Questions of if, when, and how each parent will have custody of their children is a huge part of divorce proceedings. Many factors are considered by the judge as they make their decisions about child custody, including the parenting capabilities of each parent, the relationship of the child to each parent, and the living situation in which the child will find themselves. While each parent will have an opportunity to present their case for their custody preferences, it is ultimately up to the judge to decide what they believe is best for the child.


But what about the preferences of the child? How much say does a child have in the important question as which parent they will (primarily) live with, as this may also determine where they live, which school(s) they attend, and so on? Is there a certain age at which a child becomes responsible for making this decision on their own, without the ruling of a judge?


Generally speaking, there is no set age for when a child is provided the right to live with the parent they choose, without the need for a ruling by a judge. With that being said, the preferences of the child are certainly taken into account throughout the proceedings. While courts avoid asking young children to provide public testimony in court — especially in front of one or both of their parents — the judge will interview the child in the court chambers with the child’s attorney present. In reviewing their testimony, the judge will certainly take the child’s age into account, but there are other matters to consider as well.

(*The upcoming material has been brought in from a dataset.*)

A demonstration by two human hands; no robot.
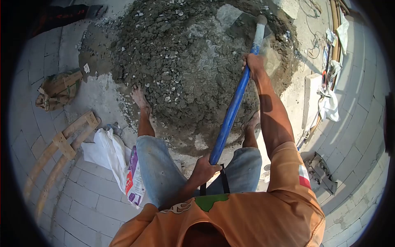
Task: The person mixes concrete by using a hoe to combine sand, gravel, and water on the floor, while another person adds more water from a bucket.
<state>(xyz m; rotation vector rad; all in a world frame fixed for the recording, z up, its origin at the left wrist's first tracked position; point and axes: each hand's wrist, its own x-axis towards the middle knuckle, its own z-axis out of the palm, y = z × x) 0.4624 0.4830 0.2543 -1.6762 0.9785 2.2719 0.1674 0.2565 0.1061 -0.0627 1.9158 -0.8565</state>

For example, if an extraordinarily bright ten-year-old child demonstrates a clear understanding of the situation with their parents, and can articulate why they prefer to live with one parent over another, the judge may base their ruling heavily on their testimony. On the other hand, if a fifteen-year-old child displays short-sighted reasoning behind which parent they choose (such as, “I want to live with my dad because he said he would buy me a car”), a judge may dismiss their testimony altogether. The judge may even decide to rule against their preferences based on their testimony if they suspect that one parent attempted to sway their opinion through bribes or blackmail.
In other words, while the age of a child is certainly a factor in custody decisions, it is only one factor of many. The very fact that there is not a “hard and fast rule” regarding a specific age when a child is permitted to make these decisions on their own could be considered a recognition of how every family’s situation is unique. Sometimes, a five-year-old child has better insights into where they should live than a sixteen-year-old. At the end of the day, what really matters is that in the midst of a difficult time of transition, your child is provided the best opportunity to find success and happiness.